- Prompt:
Search the material for the string "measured", then report how many lines hold it, with no other text.

* * *

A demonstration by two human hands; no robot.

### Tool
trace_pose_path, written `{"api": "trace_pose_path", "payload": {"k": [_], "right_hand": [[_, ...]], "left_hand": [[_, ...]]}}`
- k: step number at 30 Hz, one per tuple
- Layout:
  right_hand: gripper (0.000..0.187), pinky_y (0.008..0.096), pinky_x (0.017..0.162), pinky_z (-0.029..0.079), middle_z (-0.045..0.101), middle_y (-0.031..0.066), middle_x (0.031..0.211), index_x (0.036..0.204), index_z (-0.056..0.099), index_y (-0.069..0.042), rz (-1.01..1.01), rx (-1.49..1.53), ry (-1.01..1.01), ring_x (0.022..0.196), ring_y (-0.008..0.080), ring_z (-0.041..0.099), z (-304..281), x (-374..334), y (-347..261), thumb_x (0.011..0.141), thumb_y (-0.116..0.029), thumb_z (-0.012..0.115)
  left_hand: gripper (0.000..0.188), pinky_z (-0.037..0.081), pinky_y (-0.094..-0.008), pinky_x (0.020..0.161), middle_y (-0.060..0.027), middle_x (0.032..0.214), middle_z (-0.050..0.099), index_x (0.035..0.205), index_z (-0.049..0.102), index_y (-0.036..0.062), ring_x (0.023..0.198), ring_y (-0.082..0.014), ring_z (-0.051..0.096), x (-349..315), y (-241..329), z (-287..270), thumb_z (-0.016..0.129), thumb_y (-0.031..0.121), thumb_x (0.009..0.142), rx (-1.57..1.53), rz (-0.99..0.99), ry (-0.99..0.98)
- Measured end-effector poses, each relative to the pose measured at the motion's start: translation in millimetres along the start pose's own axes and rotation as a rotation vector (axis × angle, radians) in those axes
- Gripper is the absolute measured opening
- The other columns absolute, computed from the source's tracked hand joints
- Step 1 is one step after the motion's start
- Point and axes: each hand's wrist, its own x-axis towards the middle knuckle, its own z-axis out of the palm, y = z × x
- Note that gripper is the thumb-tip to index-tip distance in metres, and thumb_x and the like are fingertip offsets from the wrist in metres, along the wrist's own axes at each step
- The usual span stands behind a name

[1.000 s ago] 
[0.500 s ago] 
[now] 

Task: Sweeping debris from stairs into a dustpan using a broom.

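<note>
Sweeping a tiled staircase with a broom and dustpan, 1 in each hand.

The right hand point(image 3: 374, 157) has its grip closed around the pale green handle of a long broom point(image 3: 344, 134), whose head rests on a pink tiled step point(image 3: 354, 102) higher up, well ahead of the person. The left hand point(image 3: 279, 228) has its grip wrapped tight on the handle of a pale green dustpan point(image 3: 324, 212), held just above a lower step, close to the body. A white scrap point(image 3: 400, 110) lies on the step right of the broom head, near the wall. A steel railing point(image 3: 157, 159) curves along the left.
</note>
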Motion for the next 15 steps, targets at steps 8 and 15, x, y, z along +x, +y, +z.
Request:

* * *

- Exercise answer:
2